UK teenagers are less happy with their lives than those in many other nations, with girls much less satisfied than their male classmates, an international report has found.
It reveals that the nation is lagging behind other countries including the US, Germany and Latvia when it comes to young people's social and emotional lives.
As well as being less satisfied with life, the UK's teenagers are more likely to face exam anxiety and bullying than many of their peers, an international report has found.
And there is a major gender gap, with girls more likely to worry about their exams, according to the latest report by the Organisation for Economic Co-operation and Development (OECD).

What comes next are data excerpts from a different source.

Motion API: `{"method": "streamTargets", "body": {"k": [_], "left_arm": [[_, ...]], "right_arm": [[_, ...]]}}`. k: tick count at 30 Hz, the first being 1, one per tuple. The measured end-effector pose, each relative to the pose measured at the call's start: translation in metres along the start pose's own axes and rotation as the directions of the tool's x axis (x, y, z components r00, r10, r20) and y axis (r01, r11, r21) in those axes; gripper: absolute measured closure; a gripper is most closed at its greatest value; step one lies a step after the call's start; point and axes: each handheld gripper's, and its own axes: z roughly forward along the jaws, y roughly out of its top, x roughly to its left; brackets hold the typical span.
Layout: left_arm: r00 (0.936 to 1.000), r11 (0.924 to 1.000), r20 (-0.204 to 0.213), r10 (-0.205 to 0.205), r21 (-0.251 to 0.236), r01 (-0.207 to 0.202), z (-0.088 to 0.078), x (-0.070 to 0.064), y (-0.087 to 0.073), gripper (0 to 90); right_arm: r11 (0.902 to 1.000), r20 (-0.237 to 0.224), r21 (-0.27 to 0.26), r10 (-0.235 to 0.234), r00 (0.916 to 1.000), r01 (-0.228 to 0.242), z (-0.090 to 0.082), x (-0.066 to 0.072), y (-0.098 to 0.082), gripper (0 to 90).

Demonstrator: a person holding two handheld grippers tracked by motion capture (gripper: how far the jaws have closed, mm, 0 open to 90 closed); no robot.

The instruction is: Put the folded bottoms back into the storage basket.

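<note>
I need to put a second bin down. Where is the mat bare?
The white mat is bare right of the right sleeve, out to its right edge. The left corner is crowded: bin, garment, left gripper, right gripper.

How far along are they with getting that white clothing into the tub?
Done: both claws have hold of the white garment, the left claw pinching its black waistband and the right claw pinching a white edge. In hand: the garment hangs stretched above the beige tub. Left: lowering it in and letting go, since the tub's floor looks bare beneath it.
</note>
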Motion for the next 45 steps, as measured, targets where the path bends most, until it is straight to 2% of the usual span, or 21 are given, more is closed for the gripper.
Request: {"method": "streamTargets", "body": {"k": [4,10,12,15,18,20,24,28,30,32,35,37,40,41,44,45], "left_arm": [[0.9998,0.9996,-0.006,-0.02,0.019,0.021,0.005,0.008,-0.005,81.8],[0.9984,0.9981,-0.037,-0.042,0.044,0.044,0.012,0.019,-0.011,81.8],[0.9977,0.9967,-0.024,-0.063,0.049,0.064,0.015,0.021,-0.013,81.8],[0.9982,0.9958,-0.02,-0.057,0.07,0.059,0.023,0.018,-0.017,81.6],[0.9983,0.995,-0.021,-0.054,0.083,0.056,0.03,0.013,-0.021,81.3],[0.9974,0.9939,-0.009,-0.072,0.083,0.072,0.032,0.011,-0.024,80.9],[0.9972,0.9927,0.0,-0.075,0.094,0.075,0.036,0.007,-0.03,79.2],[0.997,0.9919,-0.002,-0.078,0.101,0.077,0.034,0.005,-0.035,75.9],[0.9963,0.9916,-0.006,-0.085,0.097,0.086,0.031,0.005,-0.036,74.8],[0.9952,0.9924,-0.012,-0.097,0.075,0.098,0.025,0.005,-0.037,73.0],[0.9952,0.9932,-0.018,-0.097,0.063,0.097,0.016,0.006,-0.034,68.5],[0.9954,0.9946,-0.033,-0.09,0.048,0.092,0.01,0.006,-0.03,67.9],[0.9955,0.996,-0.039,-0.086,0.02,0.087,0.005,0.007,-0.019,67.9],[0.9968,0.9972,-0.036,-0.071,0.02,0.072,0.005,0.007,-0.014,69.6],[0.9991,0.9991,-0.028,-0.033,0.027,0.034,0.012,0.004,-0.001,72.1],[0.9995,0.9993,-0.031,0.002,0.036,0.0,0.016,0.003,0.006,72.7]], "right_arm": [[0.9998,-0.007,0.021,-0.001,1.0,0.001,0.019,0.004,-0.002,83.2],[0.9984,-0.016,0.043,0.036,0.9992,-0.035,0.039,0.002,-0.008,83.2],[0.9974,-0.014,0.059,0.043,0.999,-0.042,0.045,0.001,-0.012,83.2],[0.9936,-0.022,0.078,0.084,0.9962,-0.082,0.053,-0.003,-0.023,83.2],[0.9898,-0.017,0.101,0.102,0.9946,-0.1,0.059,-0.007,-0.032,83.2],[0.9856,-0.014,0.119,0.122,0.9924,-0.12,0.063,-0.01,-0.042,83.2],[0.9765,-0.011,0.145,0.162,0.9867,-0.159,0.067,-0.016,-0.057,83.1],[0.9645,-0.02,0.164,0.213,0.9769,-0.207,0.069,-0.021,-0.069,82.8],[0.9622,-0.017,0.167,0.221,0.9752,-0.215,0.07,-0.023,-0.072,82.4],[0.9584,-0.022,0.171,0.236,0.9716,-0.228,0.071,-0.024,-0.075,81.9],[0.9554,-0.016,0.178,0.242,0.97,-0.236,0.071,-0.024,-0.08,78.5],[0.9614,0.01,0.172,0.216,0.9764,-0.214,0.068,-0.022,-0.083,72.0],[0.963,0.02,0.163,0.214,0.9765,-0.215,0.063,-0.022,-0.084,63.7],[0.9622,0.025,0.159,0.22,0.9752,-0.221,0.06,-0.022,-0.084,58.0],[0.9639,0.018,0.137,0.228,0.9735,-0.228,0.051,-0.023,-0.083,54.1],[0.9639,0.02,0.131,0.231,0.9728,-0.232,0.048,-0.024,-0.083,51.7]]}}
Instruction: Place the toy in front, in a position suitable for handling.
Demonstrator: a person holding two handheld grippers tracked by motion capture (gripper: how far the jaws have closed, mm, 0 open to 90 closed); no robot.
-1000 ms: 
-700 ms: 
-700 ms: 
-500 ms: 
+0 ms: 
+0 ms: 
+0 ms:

The study - based on the OECD's Programme for International Student Assessment (Pisa) tests, which are taken by 15-year-olds around the world - found that, on a scale of one to 10, British pupils had an average satisfaction of 6.98, compared with the OECD average of 7.31.
This puts the UK behind nations such as France (7.63), Germany (7.35), Spain (7.42), Latvia (7.37) and the US (7.36), but ahead of others such as Japan (6.80), Turkey (6.12) and Korea (6.36).
Among those with the highest ratings were Mexico (8.27) and Finland (7.89).
Overall, the UK took 38th place for life satisfaction, out of 48 OECD countries, and partner nations. Among OECD countries alone, it was 23rd out of 28.
UK boys had an average score of 7.31, compared to 6.64 for UK girls - a gap larger than the OECD average.
This is a bigger gap than in 17 other countries, and only ahead of Turkey, Greece, Korea and Italy within the OECD nations.
In Japan alone, girls had higher life satisfaction than boys.
Gabriela Ramos, OECD chief of staff, said that the report showed some "worrisome" results for gender that need to be tackled.
"Again, we confirm, and this is evidence, that girls report lower levels of satisfaction, that they are subject to a lot of pressures, from social media, that they are less happy with themselves," she said.
The report notes: "Pisa 2015 does not collect data on students' body image, but other research suggests that exposure to images of overly thin girls and young women in traditional media and to photo-sharing in new social media has a significant negative impact on adolescent girls' satisfaction with themselves."
Around 540,000 students took part in the latest Pisa tests, representing around 29 million 15-year-olds in 72 participating countries and economies.
The findings show that British pupils' time at schools is more regularly marred by bullying, with almost a quarter of British students (24%) having fallen victim to any type of it, compared to 19% across OECD nations and economies.
Anxiety was also found to be permeating the British classroom, where 72% of students reported worrying about tests even if they were well-prepared, compared with 55% on average.
Again, a gender breakdown shows that three quarters (76.3%) of UK girls say they worry about getting poor grades, compared to 58.6% of their male class mates.
Girls were also more likely to say they feel very anxious before a test and get tense when they study.
Ms Ramosa said: "Across the OECD countries, students that reported the highest levels of anxiety also recorded a low level of life satisfaction."
She noted "I think the UK is one of the champions in terms of putting a lot of pressure on for tests", adding that this increases anxiety.
The reported lack of happiness teenagers have in British schools is offset by their high ambitions, the report found.
The vast majority of pupils (90%) claimed they wanted to be the best in their every endeavour, dwarfing the 65% international average, while 76% said they wanted to be the best in their class, compared to the 59% OECD average.
UK teenagers also have a high level of support from their parents, with 93% saying that their mothers and fathers encourage them to be confident, and 84% saying their parents are interested in what they do at school.
Barnardo's chief executive Javed Khan said: "These findings highlight just how vital it is for children to have someone who believes in them.
"A caring home is essential to children's wellbeing and children themselves have told us that having someone to love, listen to, support and trust them is vital for them to lead happy lives."